L’incidente è avvenuto nella mattinata di sabato 14 giugno nella zona del Sojo d’Uderle. Secondo una prima ricostruzione fornita dai compagni di cordata ai carabinieri, durante una sosta potrebbe essersi sganciato un ancoraggio, trascinando nel vuoto i due giovani. Le cause esatte della tragedia sono comunque ancora al vaglio degli inquirenti.
L’allarme è stato lanciato immediatamente da una cordata che ha assistito alla caduta. Attorno alle 11.40 è stato attivato il Soccorso Alpino di Schio, intervenuto assieme al tecnico di elisoccorso e al medico dell’elicottero di Trento. Le operazioni si sono rivelate particolarmente complesse a causa della fitta nebbia che avvolgeva la parete.
Una volta raggiunti i due alpinisti, i soccorritori non hanno potuto fare altro che constatarne il decesso. L’eliambulanza non ha potuto effettuare il recupero delle salme proprio a causa delle condizioni meteo. I corpi sono stati quindi imbarellati e trasportati a valle dai soccorritori fino alla strada. Sul posto sono intervenuti anche i carabinieri per gli accertamenti di competenza.
Chi era Sofia Dalle Nogare
Originaria di Thiene e residente a Schio, Sofia Dalle Nogare avrebbe compiuto 25 anni il prossimo 4 agosto.

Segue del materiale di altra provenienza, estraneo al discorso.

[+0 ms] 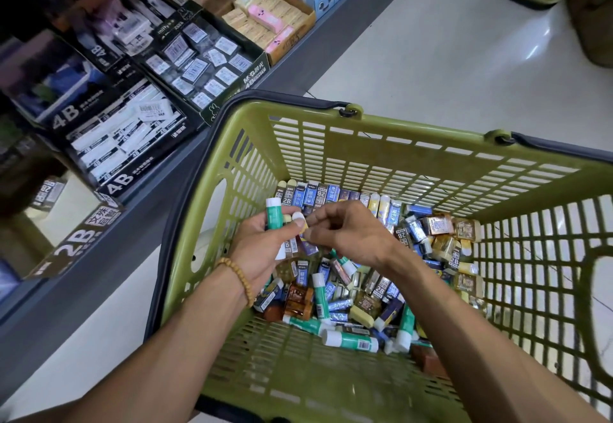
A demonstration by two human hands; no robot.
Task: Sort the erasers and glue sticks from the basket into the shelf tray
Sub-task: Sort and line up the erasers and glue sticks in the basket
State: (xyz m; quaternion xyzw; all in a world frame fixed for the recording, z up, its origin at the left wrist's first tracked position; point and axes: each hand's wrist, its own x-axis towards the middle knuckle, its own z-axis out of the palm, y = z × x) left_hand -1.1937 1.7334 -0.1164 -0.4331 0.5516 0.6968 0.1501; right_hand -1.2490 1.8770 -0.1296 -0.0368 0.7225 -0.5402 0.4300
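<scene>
- The left hand (262,250) is curled around a small bundle: a green glue stick (274,213) with a white cap stands up out of its grip, with several sleeved erasers (303,245) held beneath the thumb.
- The right hand (348,233) meets it from the right, fingertips pinching at one of those erasers; what exactly it grips is hard to tell.
- Both hands hover over the green plastic basket (381,154), which stands on the pale floor (431,51).
- In the basket lies a loose heap of erasers (381,293) in blue, yellow and brown wrappers, with more glue sticks (350,340) along the near side.
- On the left runs the grey shelf (83,273), with display boxes marked 4B (122,144) and 2B (74,240).
- Farther along stands a tray of pink and yellow erasers (268,21).
</scene>
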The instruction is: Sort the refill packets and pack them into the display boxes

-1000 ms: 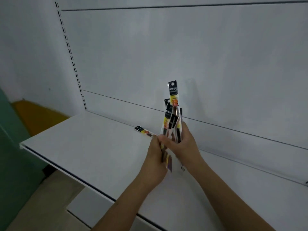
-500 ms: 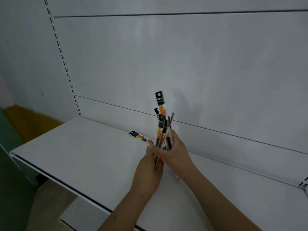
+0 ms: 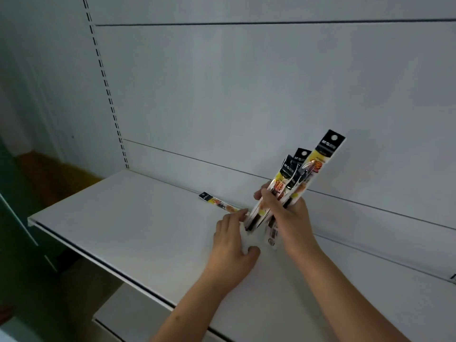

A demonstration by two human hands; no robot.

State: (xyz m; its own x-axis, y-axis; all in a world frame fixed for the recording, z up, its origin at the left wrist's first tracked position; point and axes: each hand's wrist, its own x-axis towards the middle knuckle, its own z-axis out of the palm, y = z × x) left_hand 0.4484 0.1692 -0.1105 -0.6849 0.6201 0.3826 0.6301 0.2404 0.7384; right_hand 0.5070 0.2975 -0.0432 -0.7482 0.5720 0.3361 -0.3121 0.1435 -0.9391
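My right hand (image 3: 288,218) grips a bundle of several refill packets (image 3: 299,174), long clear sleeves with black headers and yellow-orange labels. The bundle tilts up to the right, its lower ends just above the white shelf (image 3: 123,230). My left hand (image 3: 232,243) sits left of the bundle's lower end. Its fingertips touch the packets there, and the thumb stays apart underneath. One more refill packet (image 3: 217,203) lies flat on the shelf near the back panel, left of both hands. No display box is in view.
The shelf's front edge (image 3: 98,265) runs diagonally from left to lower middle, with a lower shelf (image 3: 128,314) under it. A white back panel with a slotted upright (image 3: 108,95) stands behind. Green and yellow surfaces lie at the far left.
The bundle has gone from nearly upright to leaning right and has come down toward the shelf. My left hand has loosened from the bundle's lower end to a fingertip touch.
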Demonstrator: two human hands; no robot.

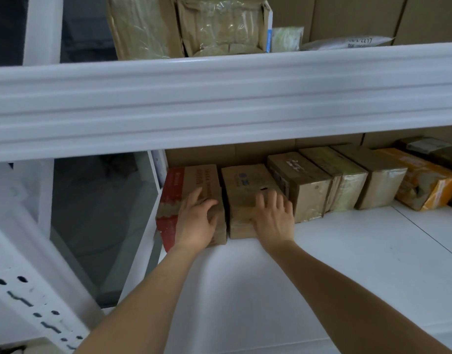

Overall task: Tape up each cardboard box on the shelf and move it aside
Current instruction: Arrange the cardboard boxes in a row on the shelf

Era molto conosciuta nell’ambiente sportivo locale.
Da giovane aveva praticato nuoto agonistico con la società Schio Nuoto, partecipando a competizioni giovanili. Successivamente aveva continuato a frequentare il mondo della piscina lavorando come assistente bagnante all’impianto della Campagnola di Schio. Anche la madre, Desirée Martini, frequentava abitualmente il centro natatorio.

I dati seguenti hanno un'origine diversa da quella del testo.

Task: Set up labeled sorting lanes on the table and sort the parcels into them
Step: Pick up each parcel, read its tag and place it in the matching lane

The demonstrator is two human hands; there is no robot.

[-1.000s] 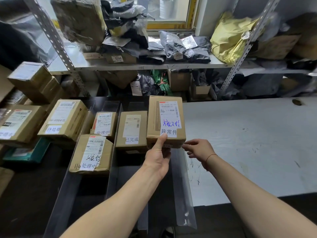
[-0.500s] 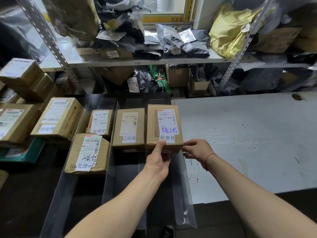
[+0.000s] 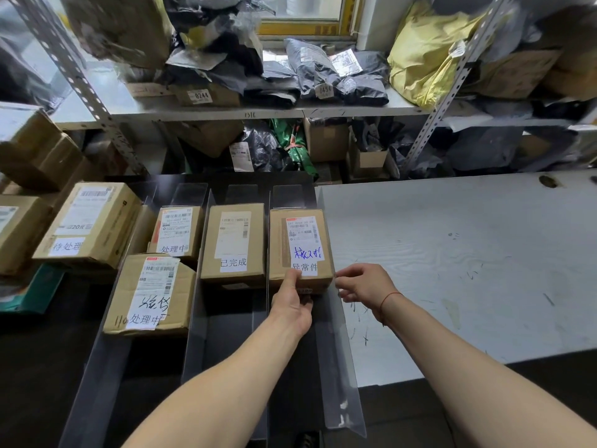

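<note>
A brown parcel (image 3: pixel 300 247) with a white label and blue handwriting lies in the rightmost lane between clear dividers. My left hand (image 3: pixel 292 302) grips its near end, thumb on top of the label. My right hand (image 3: pixel 361 284) is just right of the parcel's near corner, fingers loosely curled at the clear right divider (image 3: pixel 336 350); whether it touches the box is unclear. The middle lane holds one labeled box (image 3: pixel 233 242). The left lane holds two labeled boxes, one far (image 3: pixel 176 232) and one near (image 3: pixel 151 295).
More labeled boxes (image 3: pixel 87 226) are stacked at the left of the lanes. A white tabletop (image 3: pixel 452 253) stretches to the right. Behind stand metal shelves (image 3: pixel 245 113) crowded with grey mailer bags, cartons and a yellow bag (image 3: pixel 423 50).
The parcel with blue handwriting came down from a raised, tilted hold into the rightmost lane. Both hands lowered with it; the left hand kept its grip on the near end.
</note>
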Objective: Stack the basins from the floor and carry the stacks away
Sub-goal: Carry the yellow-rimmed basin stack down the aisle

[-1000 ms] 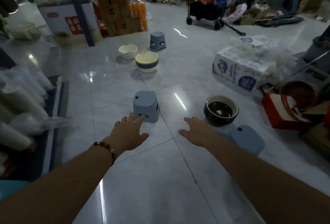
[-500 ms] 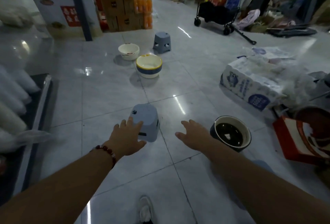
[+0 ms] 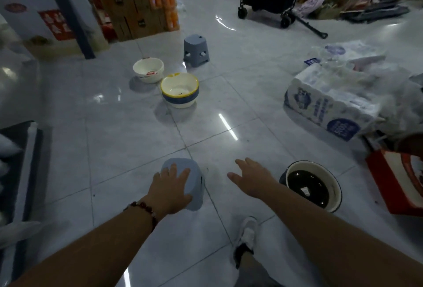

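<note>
Though light is dim, floor (image 3: 128,140) shows three basins: dark basin (image 3: 311,185) beside right forearm; yellow-rimmed basin (image 3: 180,90) and white basin (image 3: 148,69) further off, apart. Red box (image 3: 393,181) cut off at right edge. Left hand (image 3: 169,189) lies flat on near stool (image 3: 194,186), fingers spread, possibly gripping edge. Right hand (image 3: 250,178) open, holds nothing, hovers above floor.

glossy pale floor tiles (image 3: 137,140) mirror the ceiling lights. the near grey stool (image 3: 196,186) looks like smooth matt plastic. the dark basin (image 3: 313,186) on the right has a shiny, enamel-like inside. far left, brown cartons (image 3: 128,0) look like matt cardboard; clear plastic film wraps the white pack (image 3: 332,103) on the right.
</note>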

Chi l’ha conosciuta la descrive come una ragazza solare, disponibile e appassionata. Al nuoto affiancava una grande passione per la montagna e l’alpinismo. Non si limitava alle escursioni, ma era impegnata anche nell’apertura di nuove vie di arrampicata.
La sua morte lascia nel dolore il padre Fabio, la madre Desirée Martini, il fratello Matteo e una vasta cerchia di amici. Numerosi i messaggi di cordoglio arrivati nelle ore successive alla tragedia. Anche le Piscine di Schio e la Schio Nuoto hanno espresso vicinanza alla famiglia.
Chi era Giosuè Baldissera
Giosuè Baldissera aveva compiuto 26 anni da pochi giorni. Originario di Semonzo del Grappa, nel comune di Borso del Grappa, viveva a Vicenza ed era vigile del fuoco in servizio presso la caserma di Asiago, assegnato al turno C.
Dopo il corso di formazione era stato destinato all’Altopiano e aveva scelto di mantenere quel servizio rinunciando al trasferimento in città, preferendo il turno di 24 ore per avere più tempo libero da dedicare alle sue passioni.
Amava profondamente la natura, in particolare i fiumi. Nel 2023 si era laureato in Scienze Geologiche all’Università di Padova con una tesi intitolata “Idrografia e città: management fluviale a Vicenza negli ultimi 150 anni”.
Già ai tempi dell’istituto agrario Parolini di Bassano del Grappa aveva dimostrato un forte interesse per l’ambiente. Durante le vacanze natalizie del 2019 aveva percorso oltre 200 chilometri lungo il Brenta, dalle sorgenti nell’area del Lago di Caldonazzo fino alla foce di Chioggia, con l’obiettivo di monitorare lo stato di salute del fiume e sensibilizzare sui temi ambientali.
Sportivo e appassionato di attività outdoor, praticava anche rafting e amava trascorrere il tempo libero nella natura. Aveva acquistato un furgone per poter viaggiare e pernottare all’aperto durante le sue avventure. Il suo sogno professionale era entrare nel nucleo Speleo Alpino Fluviale dei Vigili del Fuoco, specializzato negli interventi di soccorso in ambienti estremi.